Elle a eu cette petite phrase au début de son speech, presque comme une excuse : « Beaucoup de gens
hésitent à regarder à la télé une convention politique, par les temps qui courent. »
On ne sait pas encore combien de millions d’Américains ont suivi le
premier soir de la convention démocrate, ce lundi 17 août, et tous les
sondages indiquent que l’intérêt du pays pour cette présidentielle est
incroyablement élevé. Mais Michelle Obama a raison : il y avait quelque
chose d’irréel dans ce spectacle virtuel, en pleine crise du
coronavirus.
Deux
heures de publi-reportage en studio, c’est long.
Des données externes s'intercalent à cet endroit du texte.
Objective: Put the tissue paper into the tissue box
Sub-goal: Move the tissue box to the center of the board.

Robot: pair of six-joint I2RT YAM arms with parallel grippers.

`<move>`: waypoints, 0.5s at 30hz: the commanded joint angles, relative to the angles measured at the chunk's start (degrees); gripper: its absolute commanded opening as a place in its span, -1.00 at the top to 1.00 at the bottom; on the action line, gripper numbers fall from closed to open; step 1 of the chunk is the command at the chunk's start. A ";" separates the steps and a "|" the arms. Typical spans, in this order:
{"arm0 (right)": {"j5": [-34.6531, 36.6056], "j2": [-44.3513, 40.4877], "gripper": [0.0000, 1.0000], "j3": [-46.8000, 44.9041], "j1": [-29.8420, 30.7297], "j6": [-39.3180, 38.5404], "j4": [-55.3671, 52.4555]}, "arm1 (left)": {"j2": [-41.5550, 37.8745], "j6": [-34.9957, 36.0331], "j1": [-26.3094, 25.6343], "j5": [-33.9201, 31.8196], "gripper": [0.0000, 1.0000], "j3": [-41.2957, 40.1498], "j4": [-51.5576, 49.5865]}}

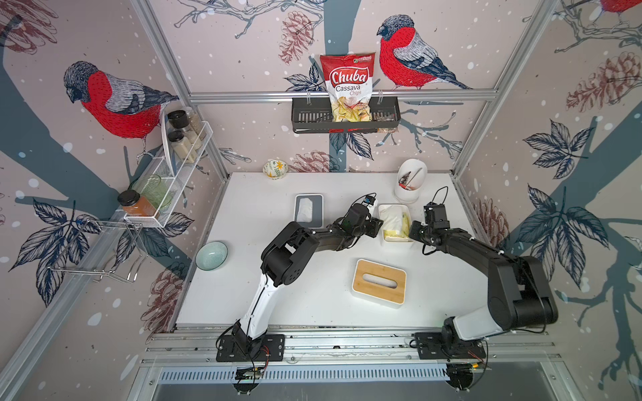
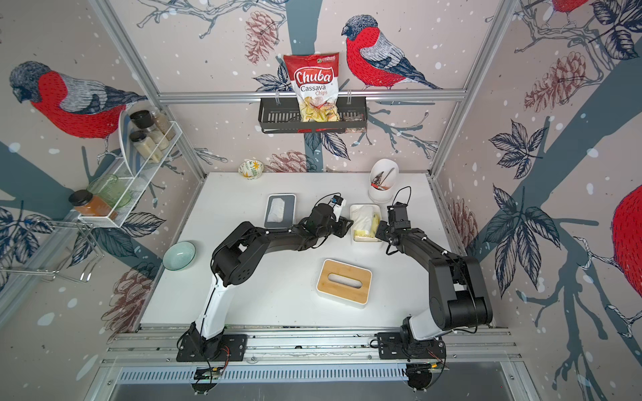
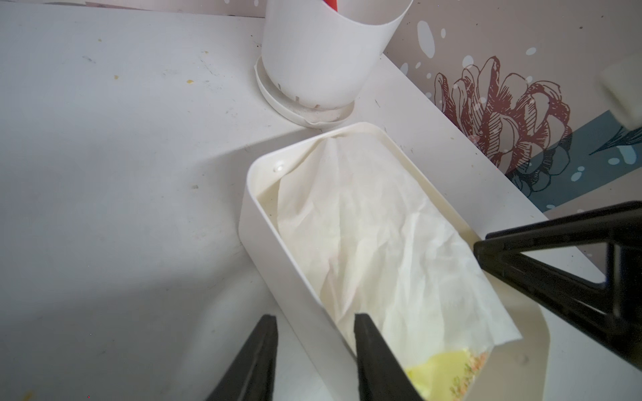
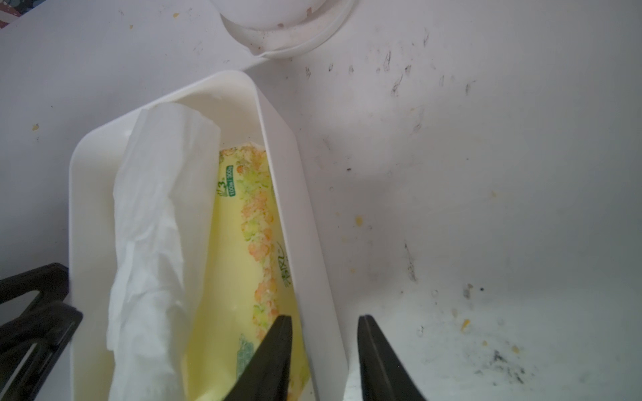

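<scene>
Left wrist view: the left gripper (image 3: 315, 316) stands apart, one finger on each side of a long wall of the white tissue box (image 3: 271, 222), not yet pressing it. The right gripper (image 4: 326, 316) straddles the opposite wall the same way. Inside the box lies the tissue paper (image 3: 375, 236), white and creased, over a yellow flowered pack (image 4: 229, 264).

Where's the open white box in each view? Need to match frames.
Top view: box at the far right of the table.
Top view: same place.
Left wrist: box ahead of the left claw, which straddles one long wall.
Right wrist: box ahead of the right claw, which straddles the opposite long wall.
Shared landmark: utensil holder, just behind the box.
</scene>
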 commanded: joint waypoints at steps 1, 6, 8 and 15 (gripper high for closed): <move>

Et pour avoir suivi de
nombreuses conventions en chair et en os, on ne pouvait s’empêcher de
comparer. Oui, les « vraies » conventions étaient bouffies de discours
ennuyeux, de foules partisanes bêtasses, de chapeaux et de langues de
belle-mère débiles. Mais cela vivait, cela vibrait, s’embrassait, riait,
gueulait, qu’on aime ou pas l’exercice. C’était l’Amérique, crasse et
attachante. Le virus a tout gommé. Lundi soir, les discours sous
cellophane se sont suivis, entrecoupés de « témoignages » d’Américains
lambda convenus, de présentations (bien ficelées) de l’actrice Eva
Longoria et - tout de même - d’une ou deux belles vidéos musicales où
l’on pouvait apercevoir Bruuuuuuuce et son gilet de rocker au côté de
son épouse.
Michelle Obama dézingue Donald Trump
Pour
revenir au clou de cette première soirée, Michelle Obama a fourni
l’illustration parfaite des limites du « format Covid ». Son discours
était parfait, aussi fort que celui d’il y a quatre ans et dévastateur
pour l’occupant de la Maison-Blanche. Une « First Lady », normalement, y
va mezzo voce pour ce qui est d’attaquer le président ayant
succédé à son époux. Mais Trump est hors normes, il n’a cessé de traîner
Barack Obama dans la boue depuis qu’il a pris sa succession, et
Michelle Obama s’est fait un plaisir de dézinguer méthodiquement ce
président « clairement largué », incarnant « le chaos, la division et un manque total d’empathie ».
Et elle a imploré les électeurs de voter tôt, des semaines avant le
scrutin si possible, et de tout faire pour que ce président kleptomane
ne vole pas l’élection.
La charge portait d’autant plus qu’elle était baignée d’une émotion réelle - un « discours moral »,
comme l’a noté David Axelord, l’ex-stratège de Barack Obama. Le
discours d’une femme libre et non-conventionnelle, qui n’a pas hésité à
répéter, lundi soir : « Je déteste la politique ».
Atmosphère fadasse
Seulement
voilà, Michelle était assise dans une pièce fadasse, sans public, sans
écho, sans cette électricité qui fait un grand discours. Pas sa faute,
pas la nôtre mais le résultat était là : une frustration palpable. Elle a
couru tout au long de cette soirée, même quand Bernie Sanders a « fait
le job » et appelé sans la moindre ambiguïté à voter pour Joe Biden. Le
malaise a disparu par moments, en particulier avec le témoignage très
fort d’une jeune femme dont le père trumpiste, qui avait trop écouté les
propos rassurants de son héros, est mort du Covid. Ou d’Andrew Cuomo,
le gouverneur de New York, auteur d’un discours sobre et excellent dans
sa métaphore d’une Amérique au « corps malade ».
Mais
le fait est là : les conventions, cette année, ne seront qu’une étape
rapide, vite oubliée, sur le chemin de la présidentielle. Des regrets ?
Réelles ou virtuelles, elles n’ont pratiquement jamais eu d’influence
sur les campagnes présidentielles. N’empêche : saleté de virus. Avec
lui, the show can’t go on. Même avec Michelle.